When performing the RAO position of the sternum, the patient must be rotated _______ degrees into an RAO. This will demonstrate the sternum projected over the _____________.

15-20 degrees.

Sternum projected over the heart shadow.

450

What range of obliquity is required for the RAO projection of the chest?

45-60 degrees

450

Rotation is present in the image below. Which side is the patient rotated towards?

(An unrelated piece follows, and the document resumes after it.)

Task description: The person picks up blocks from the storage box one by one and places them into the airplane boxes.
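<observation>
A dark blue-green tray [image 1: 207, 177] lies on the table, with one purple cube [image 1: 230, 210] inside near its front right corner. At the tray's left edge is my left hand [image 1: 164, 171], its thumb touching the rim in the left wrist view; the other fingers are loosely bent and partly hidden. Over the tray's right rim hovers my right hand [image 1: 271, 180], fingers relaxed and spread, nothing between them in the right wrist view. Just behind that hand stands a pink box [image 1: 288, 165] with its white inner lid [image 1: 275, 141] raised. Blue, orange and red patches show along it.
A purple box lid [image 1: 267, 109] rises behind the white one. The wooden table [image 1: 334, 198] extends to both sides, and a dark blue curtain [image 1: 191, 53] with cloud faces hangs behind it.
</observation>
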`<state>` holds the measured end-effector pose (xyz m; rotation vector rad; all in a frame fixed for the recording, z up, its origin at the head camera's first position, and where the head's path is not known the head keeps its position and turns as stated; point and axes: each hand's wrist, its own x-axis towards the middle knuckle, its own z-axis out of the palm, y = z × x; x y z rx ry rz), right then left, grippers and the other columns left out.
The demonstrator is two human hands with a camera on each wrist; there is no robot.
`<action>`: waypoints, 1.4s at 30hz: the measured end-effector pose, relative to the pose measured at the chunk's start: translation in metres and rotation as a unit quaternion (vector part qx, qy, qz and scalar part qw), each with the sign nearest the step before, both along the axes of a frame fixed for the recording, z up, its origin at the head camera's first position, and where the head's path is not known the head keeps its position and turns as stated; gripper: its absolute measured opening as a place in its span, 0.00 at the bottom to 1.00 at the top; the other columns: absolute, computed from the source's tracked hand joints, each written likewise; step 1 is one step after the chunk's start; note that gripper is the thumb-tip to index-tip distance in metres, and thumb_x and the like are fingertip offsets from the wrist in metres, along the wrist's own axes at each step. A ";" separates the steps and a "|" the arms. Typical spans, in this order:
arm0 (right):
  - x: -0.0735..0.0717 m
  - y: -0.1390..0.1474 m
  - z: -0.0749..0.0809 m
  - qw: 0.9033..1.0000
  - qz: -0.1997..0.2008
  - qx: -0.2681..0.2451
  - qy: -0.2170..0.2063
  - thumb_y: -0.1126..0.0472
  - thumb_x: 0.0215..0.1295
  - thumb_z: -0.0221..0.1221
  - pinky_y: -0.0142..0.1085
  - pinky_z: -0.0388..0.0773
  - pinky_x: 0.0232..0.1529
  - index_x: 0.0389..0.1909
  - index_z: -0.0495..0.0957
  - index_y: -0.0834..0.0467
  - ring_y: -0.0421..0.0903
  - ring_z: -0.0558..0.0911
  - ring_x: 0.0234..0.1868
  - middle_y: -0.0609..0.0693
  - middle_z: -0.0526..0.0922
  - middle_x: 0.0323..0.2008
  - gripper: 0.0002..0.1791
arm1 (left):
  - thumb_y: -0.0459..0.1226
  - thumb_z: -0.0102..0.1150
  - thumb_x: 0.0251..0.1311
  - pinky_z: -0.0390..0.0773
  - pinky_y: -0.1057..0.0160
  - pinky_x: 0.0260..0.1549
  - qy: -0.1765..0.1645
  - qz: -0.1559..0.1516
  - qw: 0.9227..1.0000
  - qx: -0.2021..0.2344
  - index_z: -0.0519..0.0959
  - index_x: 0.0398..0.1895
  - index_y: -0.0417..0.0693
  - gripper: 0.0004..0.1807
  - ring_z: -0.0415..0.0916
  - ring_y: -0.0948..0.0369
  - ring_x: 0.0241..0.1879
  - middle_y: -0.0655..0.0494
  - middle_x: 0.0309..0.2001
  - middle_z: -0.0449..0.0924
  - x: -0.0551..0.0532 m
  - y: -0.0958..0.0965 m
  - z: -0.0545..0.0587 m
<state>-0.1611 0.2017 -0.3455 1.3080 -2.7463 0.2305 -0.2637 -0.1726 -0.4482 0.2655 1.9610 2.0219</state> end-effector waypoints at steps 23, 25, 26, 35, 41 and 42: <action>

The patient is rotated towards their right side.

450

Which projection of the elbow demonstrates the coronoid process in profile?

Medial/internal oblique

450

The Neer Method requires the same positioning as the Scapular Y projection, but the CR must be positioned differently. How is the central ray positioned for the Neer Method?

CR angled 10-15 degrees caudal for the Neer Method.
450

Which projection/position of the foot demonstrates the structural status of the longitudinal arch?

Lateral Weight-bearing foot

450

If a patient has a bilateral hip injury, which projection should be performed to demonstrate a lateral view of the hip?

Axiolateral Inferosuperior

(Clements-Nakayama Method)

450

If a patient has a suspected injury to the left SC joint area, which oblique should be performed?

LAO

(Anterior obliques are performed to minimize OID. The side of interest, or injured side, should be the dependent/down side.)

500

If the patient is unable to stand for the AP lordotic chest x-ray, how should the central ray be positioned?

Angle the CR 15-20 degrees cephalic.

500

Which projection of the abdomen is best for demonstrating soft tissue masses, umbilical hernias, and potential aortic aneurysm as well as localization of foreign bodies?

Lateral Abdomen

500

State the two reasons that the lateral elbow must be performed with 90 degree flexion.

- To place the olecranon process in profile.

- To relax the fat pads.

500

Which projection of the shoulder demonstrates an open glenohumeral joint space?

AP Oblique Grashey Method

500

The Settegast tangential patella is performed to demonstrate what joint space?

patellofemoral joint space

500

How much and in what direction is the central ray angled for the Superoinferior Axial Inlet - Bridgeman Method?

40 degrees caudal

500

If a patient has right anterior rib pain near the level of the clavicle, which two positions of the ribs should be performed?

PA & LAO

(Remember: LAO and RPO will both demonstrate the RIGHT ribs properly elongated. We do the LAO if there is right anterior pain because this places the anterior aspect closest to the IR and elongates the right ribs.)